What you should do –
In the records below, find the line with "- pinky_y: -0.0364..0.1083" and repeat it and every line after it, exactly, without any pictures.

----

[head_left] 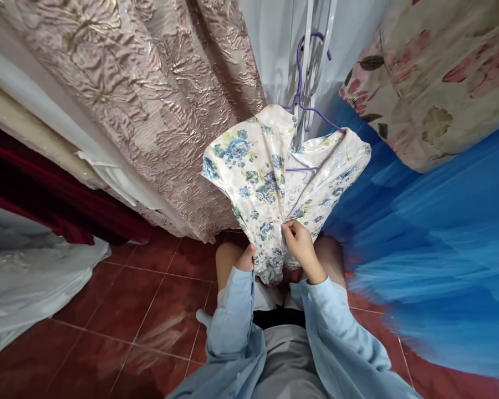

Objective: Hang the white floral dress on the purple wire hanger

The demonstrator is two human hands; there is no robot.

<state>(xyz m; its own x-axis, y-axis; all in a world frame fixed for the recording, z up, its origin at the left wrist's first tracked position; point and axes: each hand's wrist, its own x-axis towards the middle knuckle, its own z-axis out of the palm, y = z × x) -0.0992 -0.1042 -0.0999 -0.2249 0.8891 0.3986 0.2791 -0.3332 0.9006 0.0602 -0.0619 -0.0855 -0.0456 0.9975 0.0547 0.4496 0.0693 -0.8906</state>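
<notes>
A white blouse (253,177) with blue and yellow-green flowers hangs in front of me on a purple wire hanger (300,83). Its front or back gapes in a V, and its lower end gathers near my lap. My left hand (246,259) grips the blouse's left side edge low down, thumb on top and fingers hidden behind the cloth. At the bottom of the V, my right hand (298,239) pinches the edge of the opening between thumb and fingers. Whether a zip pull or button sits in that pinch is too small to tell.
Pink-gold embossed fabric (128,100) hangs at left, beside dark red cloth (45,183) and a white garment (33,282). Blue tulle (441,249) and floral cloth (436,83) hang at right. White straps (310,66) hang behind the hanger. Red tiles (149,310) cover the floor.
</notes>
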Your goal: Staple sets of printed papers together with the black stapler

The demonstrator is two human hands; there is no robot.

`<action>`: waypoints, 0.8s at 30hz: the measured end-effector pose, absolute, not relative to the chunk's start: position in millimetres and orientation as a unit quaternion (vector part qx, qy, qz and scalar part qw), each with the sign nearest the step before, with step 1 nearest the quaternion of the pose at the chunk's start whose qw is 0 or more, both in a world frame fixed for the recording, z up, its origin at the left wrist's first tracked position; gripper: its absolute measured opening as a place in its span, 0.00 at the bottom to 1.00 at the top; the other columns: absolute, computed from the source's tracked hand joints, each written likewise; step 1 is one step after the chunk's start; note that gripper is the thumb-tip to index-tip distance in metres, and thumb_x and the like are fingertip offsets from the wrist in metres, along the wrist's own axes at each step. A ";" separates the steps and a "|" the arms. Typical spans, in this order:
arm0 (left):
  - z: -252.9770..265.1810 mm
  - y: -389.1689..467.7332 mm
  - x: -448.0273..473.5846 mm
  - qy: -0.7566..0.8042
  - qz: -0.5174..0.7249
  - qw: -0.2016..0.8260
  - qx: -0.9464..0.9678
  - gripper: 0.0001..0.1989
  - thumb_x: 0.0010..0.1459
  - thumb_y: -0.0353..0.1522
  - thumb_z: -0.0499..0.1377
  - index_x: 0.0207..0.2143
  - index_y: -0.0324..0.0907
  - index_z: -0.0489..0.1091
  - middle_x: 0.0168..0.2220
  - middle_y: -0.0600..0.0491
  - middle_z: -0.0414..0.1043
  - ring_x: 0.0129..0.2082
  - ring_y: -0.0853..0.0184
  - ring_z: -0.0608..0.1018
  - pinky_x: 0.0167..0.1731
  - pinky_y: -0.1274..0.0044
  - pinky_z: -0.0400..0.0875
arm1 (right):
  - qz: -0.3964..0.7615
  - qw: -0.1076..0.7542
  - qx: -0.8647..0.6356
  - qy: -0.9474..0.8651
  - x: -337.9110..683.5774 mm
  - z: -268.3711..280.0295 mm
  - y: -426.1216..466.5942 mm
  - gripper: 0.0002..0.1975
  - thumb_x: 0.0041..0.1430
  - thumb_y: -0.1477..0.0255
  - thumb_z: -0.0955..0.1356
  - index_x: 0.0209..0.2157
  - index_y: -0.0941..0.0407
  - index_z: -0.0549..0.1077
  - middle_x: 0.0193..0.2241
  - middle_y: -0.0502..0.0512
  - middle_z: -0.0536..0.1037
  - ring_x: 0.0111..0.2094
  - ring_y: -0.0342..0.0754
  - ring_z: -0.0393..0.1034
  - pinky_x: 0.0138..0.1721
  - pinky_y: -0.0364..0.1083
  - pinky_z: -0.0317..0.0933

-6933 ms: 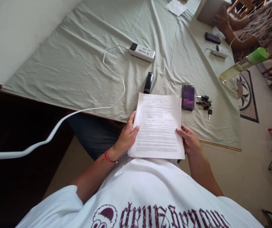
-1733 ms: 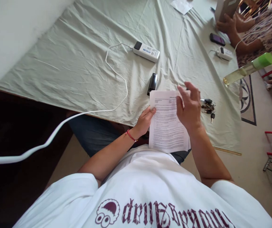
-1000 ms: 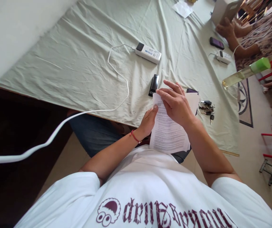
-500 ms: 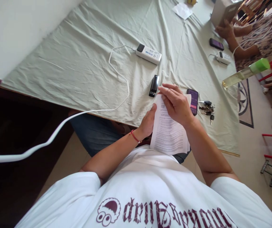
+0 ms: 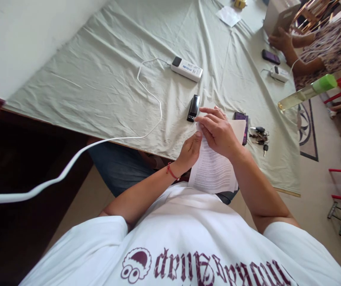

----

Written reply –
  - pinky_y: -0.0364..0.1083
  - pinky_z: -0.0317..0.0933

-6933 ms: 
-1733 ms: 
-1000 ms: 
-500 ms: 
+0 ms: 

With this, the answer is finished.